By Colton Corter
Limited Atonement (3)
The second problem with such a universal reading of John 1:29 is that it blatantly distorts other biblical doctrines. Throughout the Bible, the atonement is explained as effectual and decisive. Indeed, most of the verbs related to the work of Christ on the cross are past tense. An example is 2 Corinthians 5. Christ has reconciled us to the Father by the double imputation of Christ’s righteousness and our sin. This reconciliation is not the making possible of reconciliation. Instead it is reconciliation purchased in full. This is because the ground of alienation, sin, has been nailed to the cross. Christ became cursed of God, taking our curse for our rebellion. There is no more sin left to atone for. God’s wrath due our sin has also been poured out on Christ. That is why there is therefore now no condemnation for those who are in Christ (Ro 8:1). All this to say that penal substitution is lessened when the atonement is thought to be general. There is no possibility for one ransomed by Christ to spend eternity in Hell. That condemnation has been poured out, the cup is empty. A general view of the atonement, even in inadvertently, undermines the truth of the atonement and the glories of Christ’s sacrifice.
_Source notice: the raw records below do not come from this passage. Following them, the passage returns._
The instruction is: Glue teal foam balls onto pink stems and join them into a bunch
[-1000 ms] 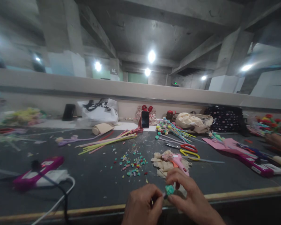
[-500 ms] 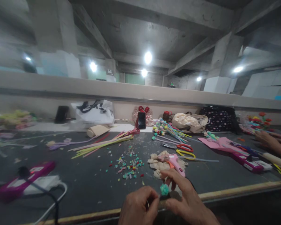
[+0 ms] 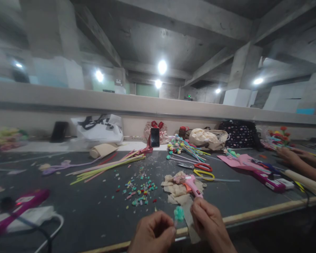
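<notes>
Near the front edge of the table, my left hand is closed in a pinch beside a small teal flower. The flower stands just past its fingertips; its thin stem is hardly visible. My right hand is curled closed, right of the flower, with its knuckles by the handle end of a pink glue gun. What sits inside those fingers is hidden. The glue gun lies on a crumpled beige cloth. Part of the cloth hangs over the edge between my hands.
Small coloured scraps are scattered left of the cloth. Scissors with red and yellow handles lie behind it. Pipe cleaners, finished flower stems and an upright phone are farther back. Another person's hands are at the right.
My right hand has drawn its spread fingers into a closed grip, away from the flower. The flower stays by my left fingertips. The whole view has shifted slightly.
</notes>
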A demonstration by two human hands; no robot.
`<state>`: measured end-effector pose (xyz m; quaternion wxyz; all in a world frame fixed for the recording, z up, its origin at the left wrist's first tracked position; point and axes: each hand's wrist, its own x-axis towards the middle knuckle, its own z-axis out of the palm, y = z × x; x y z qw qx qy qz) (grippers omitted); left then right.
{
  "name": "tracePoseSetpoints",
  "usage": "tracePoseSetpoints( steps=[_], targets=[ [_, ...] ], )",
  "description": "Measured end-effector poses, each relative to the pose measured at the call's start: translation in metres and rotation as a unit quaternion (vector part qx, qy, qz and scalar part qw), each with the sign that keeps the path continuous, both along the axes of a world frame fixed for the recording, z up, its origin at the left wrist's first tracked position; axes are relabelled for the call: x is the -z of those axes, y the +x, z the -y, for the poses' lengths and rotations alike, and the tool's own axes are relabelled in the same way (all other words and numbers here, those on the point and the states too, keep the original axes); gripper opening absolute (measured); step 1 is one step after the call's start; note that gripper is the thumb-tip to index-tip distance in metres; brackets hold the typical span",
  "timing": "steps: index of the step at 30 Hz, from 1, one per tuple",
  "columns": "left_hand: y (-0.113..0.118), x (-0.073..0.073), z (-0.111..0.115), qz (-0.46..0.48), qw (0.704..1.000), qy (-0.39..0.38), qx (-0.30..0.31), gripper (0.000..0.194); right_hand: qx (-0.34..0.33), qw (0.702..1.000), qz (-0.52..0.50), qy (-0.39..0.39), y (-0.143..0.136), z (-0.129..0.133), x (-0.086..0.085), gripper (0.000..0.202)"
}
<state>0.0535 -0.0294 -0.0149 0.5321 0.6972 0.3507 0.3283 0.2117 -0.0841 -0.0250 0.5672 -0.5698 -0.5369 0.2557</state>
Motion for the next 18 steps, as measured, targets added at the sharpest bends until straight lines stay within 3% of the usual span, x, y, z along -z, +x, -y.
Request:
tracePoseSetpoints(
  steps=[4, 7, 12, 18],
  targets=[
    [0.001, 0.002, 0.0, 0.017, 0.999, -0.04, 0.013, 0.005, -0.006, 1.0, 0.011, -0.005, -0.007, -0.005, 0.012, 0.046],
    [0.003, 0.003, 0.0, 0.035, 0.995, -0.089, 0.023, 0.004, -0.007, 0.999, -0.037, 0.012, -0.009, -0.009, 0.017, 0.046],
    [0.004, 0.003, 0.001, 0.084, 0.983, -0.159, 0.045, 0.019, -0.063, 0.991, -0.113, 0.022, -0.011, -0.009, 0.016, 0.031],
    [0.005, 0.006, -0.002, 0.148, 0.961, -0.23, 0.045, 0.032, -0.103, 0.981, -0.162, -0.014, -0.02, -0.009, 0.022, 0.032]
  ],
)
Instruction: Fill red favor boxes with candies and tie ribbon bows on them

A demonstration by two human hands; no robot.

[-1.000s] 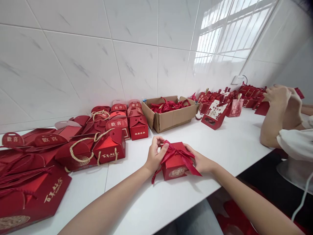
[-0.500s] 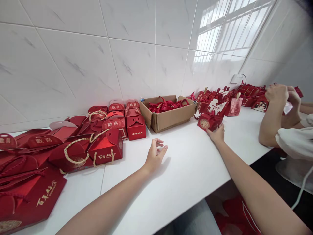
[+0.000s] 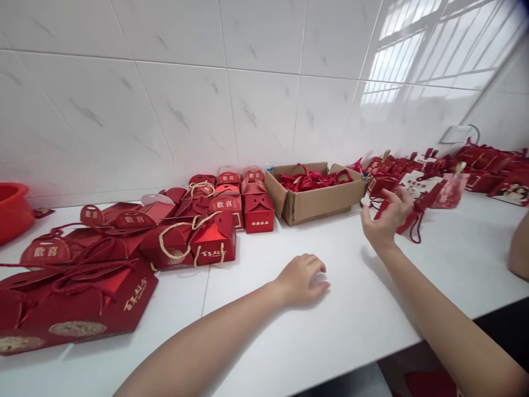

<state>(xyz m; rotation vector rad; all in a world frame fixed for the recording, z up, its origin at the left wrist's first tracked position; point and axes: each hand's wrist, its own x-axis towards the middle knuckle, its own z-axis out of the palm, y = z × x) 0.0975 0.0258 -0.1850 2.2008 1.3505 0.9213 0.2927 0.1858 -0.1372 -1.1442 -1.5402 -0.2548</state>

There is not space enough to develop this out further. For further defense of this doctrine consult the following works: The Death of Death in the Death of Christ by John Owen, From Heaven He Came and Sought Her edited by David and Jonathan Gibson, Five Points by John Piper, Redemption Accomplished and Applied, by John Murray and a faculty lecture by Stephen Wellum of The Southern Baptist Theological Seminary entitled, “What does the Extent of the Atonement have to do with Baptist Ecclesiology: an Experience of Doing Theology.”